Доцент, Доллар и Тунгус отдыхали на кривых табуретках в кухне, созерцая угрюмо работу грамотно построенного самогонного аппарата. Рюмахи для дегустации первача, как мог судить он, были налиты и опорожнены уже не раз. Суровые груди плакатной Саманты Фокс будоражили и обещали с деревянной стены. Двухкассетный «Шарп», привезенный Сашкой из Владика, целовал в душу «Банькой по-белому».

– Ну, что нового? Как там Вадя? – спросил, едва поздоровавшись, он.

– Вадя… Вадя… Вадя… Да на хую я видал твоего Вадю! Всё! Как отрезало! Будешь? Семьдесят пять верных, только что новым спиртометром мерили! Вадя… Сссука! Давай, Серррёга! – Доцент, дёрнув шеей, выскалив жёлтый клык, потянулся было налить; пацан отодвинул рюмку.

– Да не люблю я! Знаешь же, не люблю, – сказал он. – Расскажи лучше, Доцент, чё было-то. Доллар, чё было? Тунгус – да что тут у вас стряслось!?

Ему и рассказали.

До поры подвигалось всё гладко – чин чинарём. На проржавевшей «Ниссе» Доллара они слетали в Город за венками, продуктами и магазинной водкой, завернули на обратном пути на пилораму Завода, забрать кумачовый гроб – и воротились к четырем пополудни домой. Вадя был задумчив, хмур и немногословен – как и положено скорбящему сыну. Правда, пару раз за поездку он порывался-таки «беседовать с духами» – но кратко и нетревожно.

Эн Эф, омытую, облаченную в последнее-новое, уложили в домовину, лицом к востоку. Колебался свечной огонёк, и лампада сияла неугасимо. Траурные старухи неотступно находились у гроба, дабы обеспечить умершей надлежащее сопровождение.

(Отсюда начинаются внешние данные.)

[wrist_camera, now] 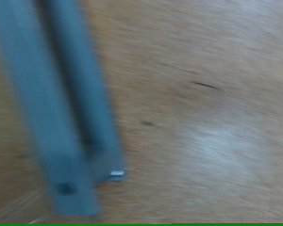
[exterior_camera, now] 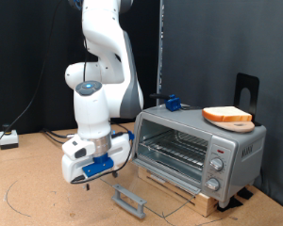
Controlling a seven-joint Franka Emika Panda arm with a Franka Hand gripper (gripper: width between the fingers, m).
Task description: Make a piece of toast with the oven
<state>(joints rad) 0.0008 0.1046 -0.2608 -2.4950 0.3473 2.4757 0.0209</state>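
Note:
The silver-grey oven point(exterior_camera: 234, 151) stands on a wooden board at the exterior view's right. Its glass door hangs open and down, with the grey handle point(exterior_camera: 129, 200) near the table. The wire rack point(exterior_camera: 174, 146) inside is bare. The piece of toast point(exterior_camera: 226, 115) lies on a round wooden plate point(exterior_camera: 238, 124) on top of the oven. The gripper point(exterior_camera: 88, 179) points down just above the table, to the left of the door handle and apart from it. No fingers show in the wrist view, which has only a blurred grey bar, the handle point(wrist_camera: 71, 104), over the wooden table.
A white box point(exterior_camera: 8, 139) and black cables lie at the exterior view's far left. A blue object point(exterior_camera: 172, 101) sits behind the oven and a black stand point(exterior_camera: 247, 89) rises at its far right. A thin cable loops on the table in front.

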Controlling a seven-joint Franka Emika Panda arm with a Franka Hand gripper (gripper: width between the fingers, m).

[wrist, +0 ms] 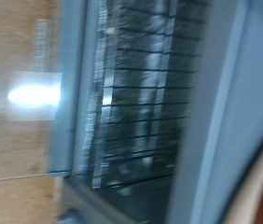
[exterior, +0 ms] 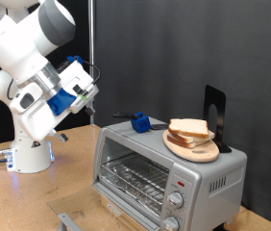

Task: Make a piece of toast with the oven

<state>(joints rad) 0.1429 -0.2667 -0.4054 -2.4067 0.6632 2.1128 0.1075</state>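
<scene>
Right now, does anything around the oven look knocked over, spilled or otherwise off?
Nothing stands out. The oven sits square on the table, door shut. The bread slices are stacked neatly on the round wooden board on its top. The gripper hangs clear, to the exterior view's left.

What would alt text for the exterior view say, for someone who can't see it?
A white robot arm's gripper hangs in the air, holding nothing, to the left of a silver oven on a wooden table. Bread slices sit on a round board on top of the oven, and its glass door looks closed.
</scene>
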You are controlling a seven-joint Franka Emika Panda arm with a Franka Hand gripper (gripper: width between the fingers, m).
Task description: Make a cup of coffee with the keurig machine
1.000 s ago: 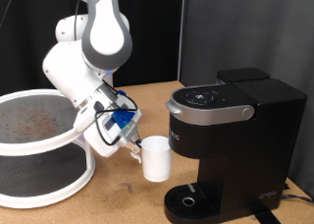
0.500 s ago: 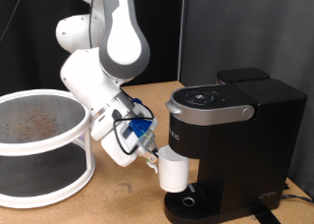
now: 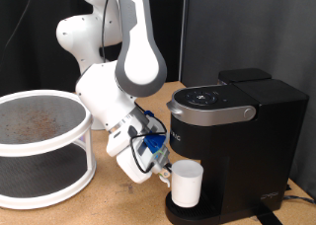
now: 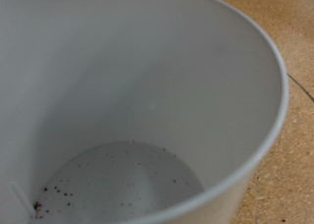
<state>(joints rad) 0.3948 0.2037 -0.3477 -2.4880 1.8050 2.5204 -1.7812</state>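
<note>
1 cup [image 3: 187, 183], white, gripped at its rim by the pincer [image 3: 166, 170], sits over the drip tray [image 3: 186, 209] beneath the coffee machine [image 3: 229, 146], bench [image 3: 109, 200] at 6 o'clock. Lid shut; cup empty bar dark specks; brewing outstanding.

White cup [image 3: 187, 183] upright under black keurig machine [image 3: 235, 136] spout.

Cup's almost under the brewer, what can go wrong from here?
1. The gripper holds the cup by its rim, and it looks slightly tilted, so it might tip when released.
2. The cup sits at the edge of the drip tray on the keurig machine; it could end up off-centre under the spout.
3. Dark specks lie in the cup's bottom, possibly dirt.
</note>
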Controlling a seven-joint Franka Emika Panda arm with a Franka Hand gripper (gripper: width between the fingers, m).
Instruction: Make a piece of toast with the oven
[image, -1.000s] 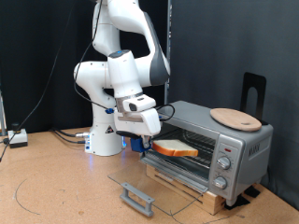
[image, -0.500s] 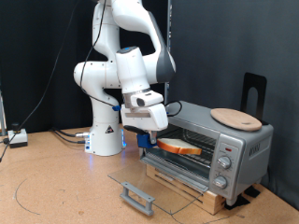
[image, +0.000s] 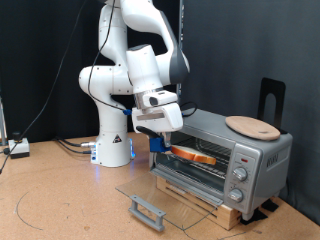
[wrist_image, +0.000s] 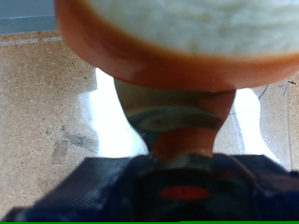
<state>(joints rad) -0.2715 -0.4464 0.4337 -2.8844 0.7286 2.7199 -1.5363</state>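
One silver oven (image: 222, 158), glass door dropped flat over the bench (image: 60, 195), hides the far end of the single slice of toast (image: 190, 154) lying at its mouth; pale crumb, orange-brown crust, filling the wrist view, where the gripper (image: 160, 135) jaws pinch its near edge

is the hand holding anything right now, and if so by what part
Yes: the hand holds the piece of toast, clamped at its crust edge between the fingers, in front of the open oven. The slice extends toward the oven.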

Старухи читали псалмы и плакали, плакали и пели псалмы – и Вадя затосковал. Он выходил из комнаты в кухню, и возвращался в комнату, и бывал не раз в закутке матери, обнаженном смертью и жалком в новой своей пустоте – а потом он исчез.

Исчез, чтобы явиться часом позже. Где ходил он и чем занимался – о том неведомо, но за шестьдесят неизвестных минут «духи», похоже, завладели им окончательно. Вежливо, но непреклонно Вадя просил всех присутствующих покинуть помещение. Слова его затерялись в общем сдержанно-оживлённом шуме. Тогда он извлёк обрез, выстрелил в потолок и, пользуясь рухнувшей тишиной, повторил:

– Убедительно прошу всех съебать в течение одной минуты! Матка** – МОЯ. Моя! Сами, без чужих с ней разберёмся! А кто ко мне рыло сунет – убью! – и, для верности, шмальнул в квартирное небо ещё.

На этот раз призыв его был услышан. Осыпанные побелкой старухи, ввинчивая укоризненные пальцы в седые виски, без малых проволочек удалились. Вадя долго гремел засовами, после закрыл и завесил наглухо желтыми шторами все, кроме одного, окна – и затих.

…Выправлять ситуацию и вправлять Ваде мозги отправились Сашка-Доцент и Доллар. Доцент стоял ближе к двери – и видел, как затёрханный дерматин взорвался изнутри ватой. В сантиметрах считанных от его головы. Стреляли, судя по звуку, из обреза мосинской трёхлинейки. Стань Доцент на полшага левее – и Первый заимел бы ещё одного небожителя. В доме Вадином можно было сыскать всё, что угодно – только не холостые патроны. Очень аккуратно Сашка и Доллар сошли с крыльца и подались восвояси.

Стрельба, в общем-то, была для Первого делом заурядным – но за Вадей такого ранее не наблюдалось: только что он действительно едва не положил одного из своих друзей.

Прибывший с работы Тунгус – человек воистину бесстрашный – предпринял еще одну попытку вернуть Вадю на путь разума, порешив проникнуть в дом его сквозь единственное незакрытое окно – и тоже был едва не застрелен. Переплёт рамы, за какой держался он, дёрнулся в руках, как живой, а длинной, оторванной на выходе щепкой ему расцарапало череп до крови.